Anyway that’s been my plan all along, to sacrifice a few crystals and establish my reputation somehow, and now was the time for it, since maleficaria activity drops off quite a bit after graduation. Loads of mals down below get killed off by the escaping seniors or eaten by each other in the feeding frenzy, and the rest are well fed and busy finding quiet corners in which to make lots of little baby mals. And up here, the pest control has wiped out most of the ones living among us. The builders knew that some mals would wriggle their way up to us, so twice a year the halls get a good scouring. A very loud warning bell goes, we all run for our dormitory cells, shut ourselves in, and barricade our doors as thoroughly as we can. Then massive cleansing walls of mortal flame get conjured up and sent running on their merry way throughout the whole building, from top to bottom, incinerating hordes of desperate fleeing mals. It also helps warm up the machinery at graduation time, just before the dorms all rotate down to their new places.
If you’re wondering why they don’t also run this excellent system down in the graduation hall to clear out the mals before dumping in the seniors, the answer is they meant to, but the machinery down there has been broken since about five minutes after the school opened. No one’s going down to the graduation hall to do maintenance.
Anyway, that’s why induction happens literally the evening after graduation: it’s the safest day of the year in the Scholomance, and the place stays relatively quiet for a good month or two afterwards. So if I can’t dredge up a decent excuse for blowing a lot of power by then—like a soul-eater, not that I’m nursing a lingering bitterness or anything—I’m not going to get a better one until the end of the first quarter, and by then loads of alliances will have been formed.
I hardly got any work done the whole morning. The Zhou enclaves, which destroyed each other about three thousand years ago, had a hard time competing in my brain with the very compelling question of what I ought to do to show off. I could just make a scene in the cafeteria some morning and disintegrate a row of tables, but I writhed at the idea of wasting mana like that, and just throwing it away would make me look more than a bit thick. Or worse, people might get the idea that I had absurd amounts of power available to throw away, which I wouldn’t except if I was, you guessed it, a maleficer. And they all wanted to believe that anyway.

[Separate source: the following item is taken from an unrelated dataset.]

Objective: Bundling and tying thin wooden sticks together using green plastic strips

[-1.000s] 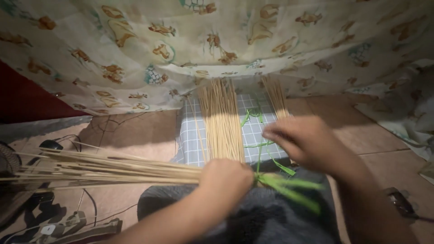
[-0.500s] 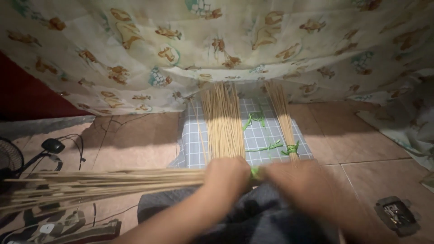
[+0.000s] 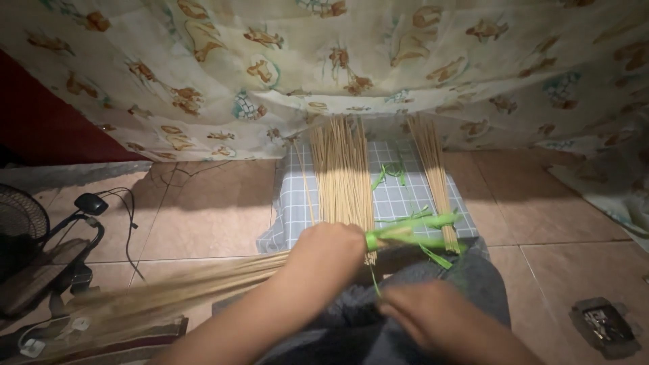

I gave up on my own paper and started doing the translations I owed Liu for hers instead. The only Sanskrit dictionary on the shelf today was the monstrous six-kilo one, but at least slogging through its pages was mechanical, and left a considerable portion of my brain able to keep worrying the problem. I decided I’d set myself a deadline to come up with something by the end of next week. Otherwise, I’d just pretend I’d been startled by something, maybe in shop class where Aadhya would see—
My train of thought got interrupted just then as Orion turned his head to look behind us, and I realized that was the third time he’d done it. I hadn’t really noticed before because that’s a normal thing to do; I glance over my shoulder probably once every five minutes, automatically. But it wasn’t normal for him, and before I could ask what he’d picked up on, he was up from the table, just leaving all his books and everything, and running back into the stacks towards the reading room. “What the hell, Lake!” I yelled after him, but he was already going.
I could have chased after him quickly enough to catch up, maybe, except then I’d’ve been running towards whatever it was at top speed, and undoubtedly the whatever was really dangerous. If he was already too far ahead, the aisles could just stretch enough to keep me from catching up, and then I’d be running full-tilt in the dark stacks all alone, which is just as brilliant an idea as it sounds.